### GIVEN RECORDS

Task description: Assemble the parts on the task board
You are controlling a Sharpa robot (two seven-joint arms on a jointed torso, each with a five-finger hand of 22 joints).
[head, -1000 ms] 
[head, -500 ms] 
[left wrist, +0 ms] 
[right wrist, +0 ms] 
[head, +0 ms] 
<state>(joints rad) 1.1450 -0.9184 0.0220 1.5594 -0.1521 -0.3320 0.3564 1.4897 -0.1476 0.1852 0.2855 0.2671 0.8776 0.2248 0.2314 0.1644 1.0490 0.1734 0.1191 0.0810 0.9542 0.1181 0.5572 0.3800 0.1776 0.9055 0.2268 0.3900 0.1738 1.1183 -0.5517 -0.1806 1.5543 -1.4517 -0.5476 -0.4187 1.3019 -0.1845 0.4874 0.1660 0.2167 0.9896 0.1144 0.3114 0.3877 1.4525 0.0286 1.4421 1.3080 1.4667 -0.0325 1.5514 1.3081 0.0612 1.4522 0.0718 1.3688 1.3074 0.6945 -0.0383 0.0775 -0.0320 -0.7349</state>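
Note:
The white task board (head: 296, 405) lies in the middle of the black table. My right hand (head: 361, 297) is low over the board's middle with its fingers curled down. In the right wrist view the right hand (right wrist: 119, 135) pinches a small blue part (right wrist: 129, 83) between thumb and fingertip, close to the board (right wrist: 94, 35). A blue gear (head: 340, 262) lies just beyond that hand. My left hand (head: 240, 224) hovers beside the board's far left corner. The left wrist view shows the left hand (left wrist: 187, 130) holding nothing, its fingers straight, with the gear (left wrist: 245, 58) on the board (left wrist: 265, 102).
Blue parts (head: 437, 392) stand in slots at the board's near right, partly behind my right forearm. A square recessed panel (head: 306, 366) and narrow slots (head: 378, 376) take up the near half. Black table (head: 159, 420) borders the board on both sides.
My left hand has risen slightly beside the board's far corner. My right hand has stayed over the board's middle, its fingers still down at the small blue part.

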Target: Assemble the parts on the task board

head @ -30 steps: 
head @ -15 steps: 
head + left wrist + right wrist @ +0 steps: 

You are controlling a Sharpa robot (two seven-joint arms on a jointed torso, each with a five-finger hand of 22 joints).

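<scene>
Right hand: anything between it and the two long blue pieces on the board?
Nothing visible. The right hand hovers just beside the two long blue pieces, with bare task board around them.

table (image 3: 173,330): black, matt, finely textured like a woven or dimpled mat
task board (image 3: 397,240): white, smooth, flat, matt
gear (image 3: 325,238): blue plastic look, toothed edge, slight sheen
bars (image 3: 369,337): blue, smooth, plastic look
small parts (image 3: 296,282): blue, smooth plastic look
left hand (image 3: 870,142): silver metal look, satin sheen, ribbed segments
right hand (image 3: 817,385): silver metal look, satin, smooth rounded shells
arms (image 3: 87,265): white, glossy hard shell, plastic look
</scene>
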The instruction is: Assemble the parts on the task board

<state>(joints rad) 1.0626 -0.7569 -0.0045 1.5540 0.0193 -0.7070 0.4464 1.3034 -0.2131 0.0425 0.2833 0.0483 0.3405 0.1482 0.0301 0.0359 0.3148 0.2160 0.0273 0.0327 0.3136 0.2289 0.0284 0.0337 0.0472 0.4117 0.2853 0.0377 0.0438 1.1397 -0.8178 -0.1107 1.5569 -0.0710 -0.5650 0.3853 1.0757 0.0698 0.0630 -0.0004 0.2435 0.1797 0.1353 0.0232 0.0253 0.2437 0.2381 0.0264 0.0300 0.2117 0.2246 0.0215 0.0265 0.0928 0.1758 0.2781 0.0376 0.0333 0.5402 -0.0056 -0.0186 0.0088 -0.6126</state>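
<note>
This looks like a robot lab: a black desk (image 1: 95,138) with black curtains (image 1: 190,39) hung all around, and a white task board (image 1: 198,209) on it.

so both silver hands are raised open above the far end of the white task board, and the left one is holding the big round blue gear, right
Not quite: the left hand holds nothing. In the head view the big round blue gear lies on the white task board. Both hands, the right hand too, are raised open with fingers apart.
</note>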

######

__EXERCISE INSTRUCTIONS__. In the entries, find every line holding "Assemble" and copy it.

__WRITTEN RESPONSE__.
Task description: Assemble the parts on the task board
Target: Assemble the parts on the task board
The instruction is: Assemble the parts on the task board

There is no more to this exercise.